Two Cases of Very-Late-Onset Neuromyelitis Optica Spectrum Disorder (NMOSD) in Patients over the Age of 80

• Published in: Case reports in neurology Vol. 12; no. 1; pp. 13 - 17
• Main Authors: Fujiwara, Shunya, Manabe, Yasuhiro, Morihara, Ryuta, Yunoki, Taijun, Kono, Syoichiro, Narai, Hisashi, Abe, Koji
• Format: Journal Article
• Language: English
• Published: Basel, Switzerland S. Karger AG 01.01.2020; Karger Publishers
• Subjects: Age; anti-aquaporin-4 antibody; Antibodies; Case reports; Hospitalization; Hospitals; Inflammatory diseases; Magnetic resonance imaging; Medical diagnosis; Nervous system; Neurology; neuromyelitis optica; Older people; Single Case – General Neurology; Spinal cord; transverse myelopathy; very late onset; Japan; Anti-aquaporin-4 antibody; Neuromyelitis optica; Transverse myelopathy; Very late onset
• ISSN: 1662-680X; 1662-680X
• DOI: 10.1159/000505231

We report two cases of very-late-onset neuromyelitis optica spectrum disorder (NMOSD) in patients over the age of 80 with transverse myelopathy as the initial manifestation.
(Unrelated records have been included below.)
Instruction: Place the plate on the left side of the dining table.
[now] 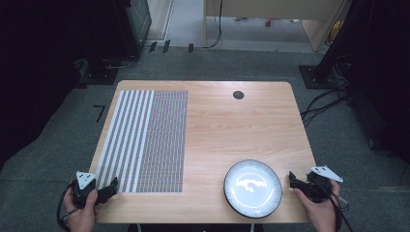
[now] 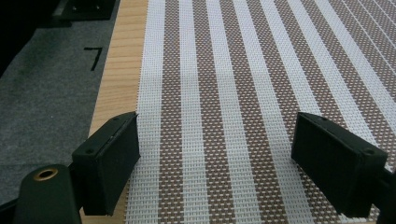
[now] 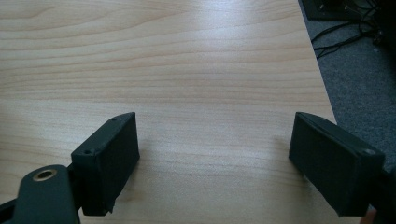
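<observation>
I see left gripper (image 1: 112, 185) released, lower left of frame, hand low over striped placemat's (image 1: 145, 140) near corner | right gripper (image 1: 292, 179) released, lower right, just beside plate (image 1: 252, 188) | both hands level, jaws empty.

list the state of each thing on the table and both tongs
striped placemat: flat, unrolled, on the table's left half
plate: upright, empty, near the front edge
left tongs: open, over the placemat's near edge, holding nothing
right tongs: open, over bare table, holding nothing
</observation>
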`<move>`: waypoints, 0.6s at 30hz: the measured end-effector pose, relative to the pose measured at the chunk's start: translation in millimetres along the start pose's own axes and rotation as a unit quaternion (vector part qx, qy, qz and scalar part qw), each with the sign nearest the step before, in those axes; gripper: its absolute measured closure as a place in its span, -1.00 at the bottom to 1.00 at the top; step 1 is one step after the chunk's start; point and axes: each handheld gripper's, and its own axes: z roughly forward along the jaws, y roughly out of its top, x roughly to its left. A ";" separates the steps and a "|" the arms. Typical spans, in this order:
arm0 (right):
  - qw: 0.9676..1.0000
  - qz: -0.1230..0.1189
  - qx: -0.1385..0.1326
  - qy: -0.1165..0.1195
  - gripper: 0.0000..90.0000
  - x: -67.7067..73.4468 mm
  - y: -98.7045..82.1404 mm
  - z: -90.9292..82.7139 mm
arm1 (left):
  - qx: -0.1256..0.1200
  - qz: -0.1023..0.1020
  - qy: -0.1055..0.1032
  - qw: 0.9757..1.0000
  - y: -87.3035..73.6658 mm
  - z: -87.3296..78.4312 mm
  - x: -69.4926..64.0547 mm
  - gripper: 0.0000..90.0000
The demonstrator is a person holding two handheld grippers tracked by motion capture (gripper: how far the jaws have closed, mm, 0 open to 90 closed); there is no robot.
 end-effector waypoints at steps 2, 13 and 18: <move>1.000 0.000 0.000 0.000 -0.66 0.0 0.0 0.0 | -0.001 -0.002 -0.001 1.000 0.0 0.0 0.3 -0.66; 1.000 0.019 0.003 -0.007 -0.59 -3.3 0.0 -3.2 | -0.007 -0.006 0.000 1.000 1.0 -2.4 -0.5 -0.66; 1.000 0.029 -0.001 -0.010 -0.56 -6.3 0.4 -8.1 | -0.009 -0.009 0.002 1.000 1.7 -3.5 -2.4 -0.66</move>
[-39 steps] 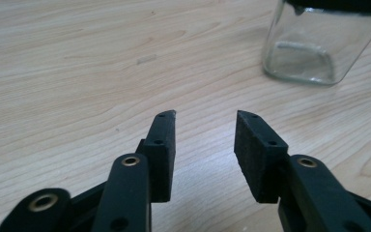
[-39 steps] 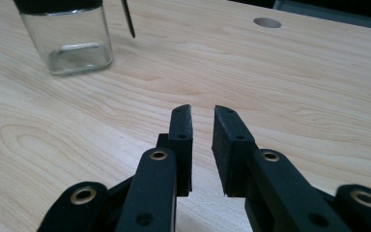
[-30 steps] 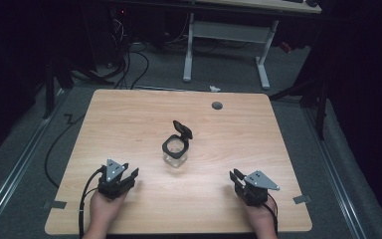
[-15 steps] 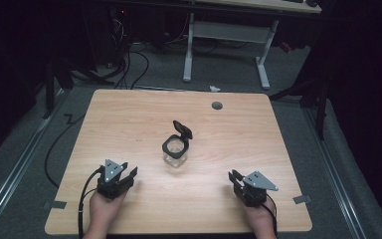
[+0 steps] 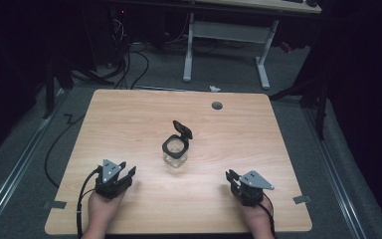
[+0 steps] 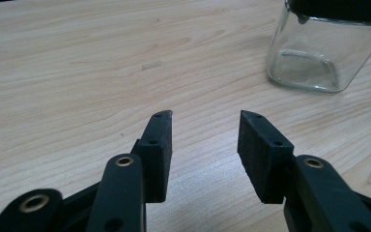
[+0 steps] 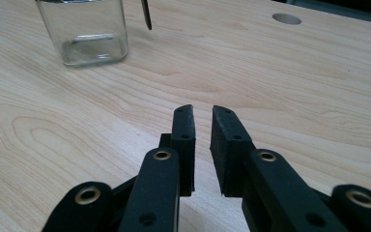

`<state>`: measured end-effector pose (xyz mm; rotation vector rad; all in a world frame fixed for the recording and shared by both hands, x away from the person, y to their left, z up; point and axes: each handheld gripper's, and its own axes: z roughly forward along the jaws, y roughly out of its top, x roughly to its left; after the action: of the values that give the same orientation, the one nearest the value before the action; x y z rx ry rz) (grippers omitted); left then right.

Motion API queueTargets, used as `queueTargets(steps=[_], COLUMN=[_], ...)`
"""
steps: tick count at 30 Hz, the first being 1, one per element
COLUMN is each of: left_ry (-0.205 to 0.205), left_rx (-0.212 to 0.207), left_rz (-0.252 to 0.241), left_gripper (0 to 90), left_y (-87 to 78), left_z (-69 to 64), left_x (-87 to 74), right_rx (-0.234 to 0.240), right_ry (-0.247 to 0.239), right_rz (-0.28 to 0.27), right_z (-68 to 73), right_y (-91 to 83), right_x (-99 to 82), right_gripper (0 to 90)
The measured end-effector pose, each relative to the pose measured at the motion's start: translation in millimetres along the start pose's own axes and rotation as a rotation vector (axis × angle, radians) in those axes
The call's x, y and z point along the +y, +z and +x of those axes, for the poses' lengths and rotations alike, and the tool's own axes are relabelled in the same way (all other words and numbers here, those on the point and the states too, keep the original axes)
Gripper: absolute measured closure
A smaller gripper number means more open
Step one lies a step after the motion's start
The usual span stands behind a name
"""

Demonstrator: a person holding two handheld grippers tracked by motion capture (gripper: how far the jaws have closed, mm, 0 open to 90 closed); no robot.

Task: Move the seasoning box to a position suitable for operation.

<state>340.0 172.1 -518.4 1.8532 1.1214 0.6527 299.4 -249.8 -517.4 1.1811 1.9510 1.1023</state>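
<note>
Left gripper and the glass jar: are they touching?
Apart. The high view shows bare table between the left gripper and the glass jar.

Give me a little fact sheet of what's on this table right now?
surface: light wooden table with a round hole near its far edge
object: square clear glass jar, black hinged lid flipped open, mid-table, seemingly empty
left gripper: jaws apart, empty, short of the jar
right gripper: jaws narrowly apart, empty
contact: neither gripper touches the jar
</note>
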Motion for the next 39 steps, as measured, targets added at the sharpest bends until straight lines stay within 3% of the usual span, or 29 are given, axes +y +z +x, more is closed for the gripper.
queueTargets(steps=[9, 21, 39], left_ry=[0.021, -0.006, 0.0], left_rx=[-0.024, -0.06, -0.063], left_rz=[0.009, -0.003, -0.001], left_gripper=[55.6, 54.6, 55.3], left_y=[3.0, 1.5, 1.9], left_z=[-5.0, -3.0, -4.9], left_x=[0.2, 0.8, 0.4], right_rx=[0.015, 0.04, 0.065], right_ry=[-0.009, 0.006, -0.011], right_rz=[-0.007, -0.027, -0.06], right_z=[4.4, 6.9, 11.4], right_y=[8.4, 22.2, 47.4], right_x=[12.6, 40.7, 86.8], right_gripper=[82.6, 88.2, 90.0])
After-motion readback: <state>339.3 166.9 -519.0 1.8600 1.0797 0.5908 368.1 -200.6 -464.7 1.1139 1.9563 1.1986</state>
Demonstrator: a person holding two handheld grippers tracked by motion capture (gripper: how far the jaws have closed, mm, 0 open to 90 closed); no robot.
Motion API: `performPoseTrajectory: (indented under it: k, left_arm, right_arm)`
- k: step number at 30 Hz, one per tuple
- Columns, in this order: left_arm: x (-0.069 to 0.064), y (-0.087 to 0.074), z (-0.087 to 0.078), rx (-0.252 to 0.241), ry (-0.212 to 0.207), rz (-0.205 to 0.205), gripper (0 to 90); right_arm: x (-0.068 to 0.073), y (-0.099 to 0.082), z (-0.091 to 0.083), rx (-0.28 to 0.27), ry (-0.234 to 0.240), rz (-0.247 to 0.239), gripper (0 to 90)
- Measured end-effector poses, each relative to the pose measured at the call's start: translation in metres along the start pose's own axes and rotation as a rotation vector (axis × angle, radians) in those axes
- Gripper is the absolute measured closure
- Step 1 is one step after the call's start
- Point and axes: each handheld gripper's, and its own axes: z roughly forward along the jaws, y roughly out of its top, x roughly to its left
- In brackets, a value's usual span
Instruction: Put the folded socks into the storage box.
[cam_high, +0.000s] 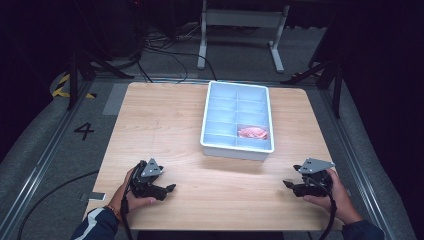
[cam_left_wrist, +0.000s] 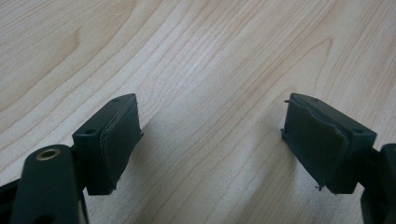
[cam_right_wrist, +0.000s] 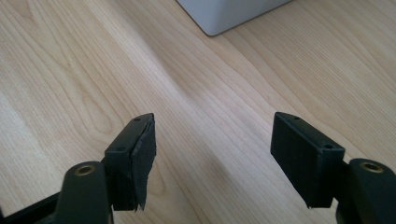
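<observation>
A pale blue tray (cam_high: 205, 131) with several compartments stands on the wooden table (cam_high: 165, 125), toward the far middle. One near-right compartment holds a pink crumpled thing (cam_high: 252, 132). My left gripper (cam_high: 170, 189) rests low at the table's near left, held by a hand; in the left gripper view its jaws stand apart over bare wood (cam_left_wrist: 210, 116), nothing between them. At the near right, a hand holds my right gripper (cam_high: 287, 184), which points left. Its jaws are open and empty (cam_right_wrist: 215, 133), with a corner of the tray (cam_right_wrist: 224, 14) ahead.
Bare wood lies between the two grippers and in front of the tray. Beyond the table's far edge are a white frame's legs (cam_high: 202, 50) and cables (cam_high: 165, 50) on the floor. A black-and-yellow marked strip (cam_high: 62, 85) lies at the far left.
</observation>
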Motion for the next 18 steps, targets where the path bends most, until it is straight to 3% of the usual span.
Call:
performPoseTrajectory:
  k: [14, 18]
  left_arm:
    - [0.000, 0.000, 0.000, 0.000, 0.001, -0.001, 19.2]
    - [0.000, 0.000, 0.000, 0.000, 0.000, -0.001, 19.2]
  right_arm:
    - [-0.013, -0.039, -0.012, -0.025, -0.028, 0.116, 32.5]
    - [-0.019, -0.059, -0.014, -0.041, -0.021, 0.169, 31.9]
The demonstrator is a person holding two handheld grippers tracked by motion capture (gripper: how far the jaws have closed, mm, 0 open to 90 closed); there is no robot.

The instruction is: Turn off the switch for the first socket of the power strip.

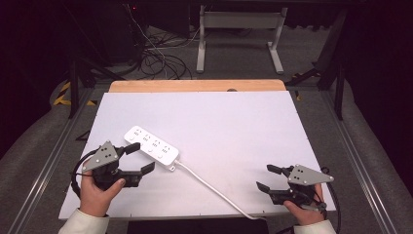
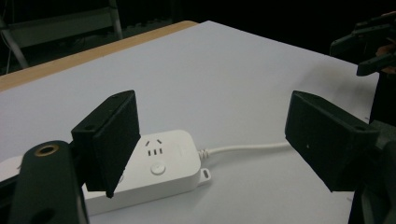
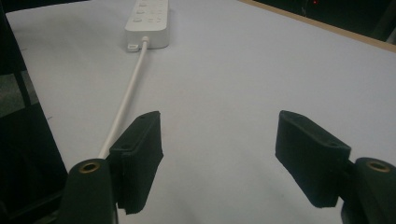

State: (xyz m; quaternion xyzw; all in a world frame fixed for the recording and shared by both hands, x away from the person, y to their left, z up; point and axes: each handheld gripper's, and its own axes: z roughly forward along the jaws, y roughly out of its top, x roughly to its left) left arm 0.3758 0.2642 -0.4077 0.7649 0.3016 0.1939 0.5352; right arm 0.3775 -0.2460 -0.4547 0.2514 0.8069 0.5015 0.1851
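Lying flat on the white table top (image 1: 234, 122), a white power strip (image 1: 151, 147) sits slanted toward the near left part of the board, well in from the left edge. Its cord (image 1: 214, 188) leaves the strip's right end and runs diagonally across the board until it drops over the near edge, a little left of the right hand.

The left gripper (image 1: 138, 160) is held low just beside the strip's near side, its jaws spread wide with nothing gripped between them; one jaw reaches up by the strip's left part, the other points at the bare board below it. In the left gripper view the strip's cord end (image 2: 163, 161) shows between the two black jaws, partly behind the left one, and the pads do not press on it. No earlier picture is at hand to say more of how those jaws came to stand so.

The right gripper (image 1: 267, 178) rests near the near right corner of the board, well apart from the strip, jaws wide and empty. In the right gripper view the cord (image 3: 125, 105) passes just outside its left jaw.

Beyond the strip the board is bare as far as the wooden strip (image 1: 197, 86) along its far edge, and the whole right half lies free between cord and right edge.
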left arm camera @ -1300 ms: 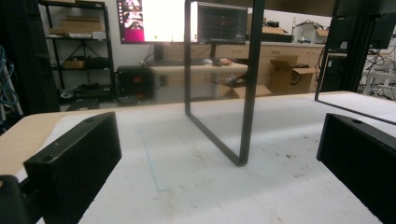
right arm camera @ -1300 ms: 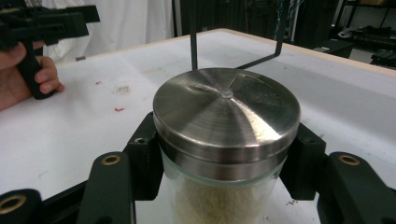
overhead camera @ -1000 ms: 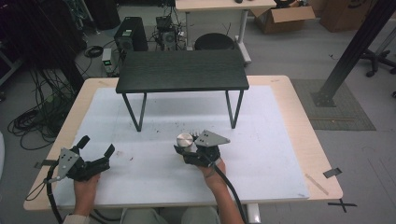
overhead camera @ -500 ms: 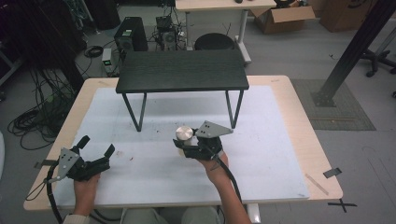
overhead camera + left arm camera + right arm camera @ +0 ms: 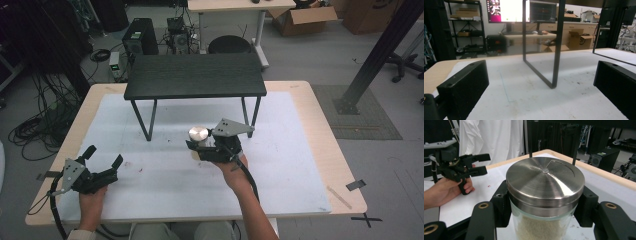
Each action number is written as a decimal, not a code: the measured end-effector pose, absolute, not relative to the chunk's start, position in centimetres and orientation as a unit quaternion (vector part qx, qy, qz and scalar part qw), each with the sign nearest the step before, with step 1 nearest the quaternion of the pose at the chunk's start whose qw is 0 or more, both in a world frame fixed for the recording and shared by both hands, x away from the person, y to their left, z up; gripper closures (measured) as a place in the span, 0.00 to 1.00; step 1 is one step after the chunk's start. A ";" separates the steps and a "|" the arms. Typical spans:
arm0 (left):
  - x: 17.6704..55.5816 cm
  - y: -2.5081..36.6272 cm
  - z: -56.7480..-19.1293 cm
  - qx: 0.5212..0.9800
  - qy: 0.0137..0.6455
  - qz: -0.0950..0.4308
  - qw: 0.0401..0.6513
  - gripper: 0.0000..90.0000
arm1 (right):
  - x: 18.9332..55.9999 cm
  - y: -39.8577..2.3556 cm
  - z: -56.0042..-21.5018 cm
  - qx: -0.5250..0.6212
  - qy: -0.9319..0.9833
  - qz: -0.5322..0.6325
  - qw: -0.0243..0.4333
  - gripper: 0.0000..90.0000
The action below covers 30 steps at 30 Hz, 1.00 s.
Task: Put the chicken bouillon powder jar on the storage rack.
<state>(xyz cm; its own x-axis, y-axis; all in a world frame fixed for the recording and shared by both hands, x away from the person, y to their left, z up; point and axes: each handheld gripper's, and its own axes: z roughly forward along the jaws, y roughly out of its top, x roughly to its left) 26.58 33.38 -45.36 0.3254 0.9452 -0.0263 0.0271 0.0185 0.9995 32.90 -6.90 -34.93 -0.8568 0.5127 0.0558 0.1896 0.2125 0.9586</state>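
A glass jar [image 5: 544, 220] of pale grains with a brushed steel lid [image 5: 198, 133] hangs above the white mat, clamped between the jaws of my right gripper [image 5: 200, 145], which is shut on it just under the lid. In the right gripper view the black jaws press the jar from both sides. My left gripper [image 5: 102, 157] rests low at the table's front left, jaws open and empty; the right gripper view shows it too, farther off, as the left gripper [image 5: 482, 163] in a hand. The left gripper view looks across the mat at a black table leg [image 5: 556, 50].
A small black table [image 5: 195, 75] on thin metal legs stands at the back of the white mat [image 5: 280, 165]. Tape marks lie near the wooden tabletop's right edge [image 5: 356, 185]. Beyond are a computer tower, cables, a stool and cardboard boxes.
My right gripper has lifted the jar off the mat and carried it slightly toward the black table. The left gripper has stayed where it was.
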 end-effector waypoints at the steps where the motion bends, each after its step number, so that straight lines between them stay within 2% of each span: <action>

In both cases, the patients presented with paraplegia and sensory, bladder, and rectal disturbances. Thoracic magnetic resonance imaging showed longitudinal high-intensity signals on a T2-weighted image. The patients received high-dose methylprednisolone. Their serum was positive for anti-AQP4 antibody (cell-based assay) during the clinical course. They were diagnosed with NMOSD and treated with immunoadsorption, plasmapheresis, and followed up with daily prednisolone. Very-late-onset NMOSD in patients over the age of 80 has only rarely been reported. The present cases suggest that NMOSD should be considered for elderly patients presenting with transverse myelitis. Early diagnosis and treatment are important.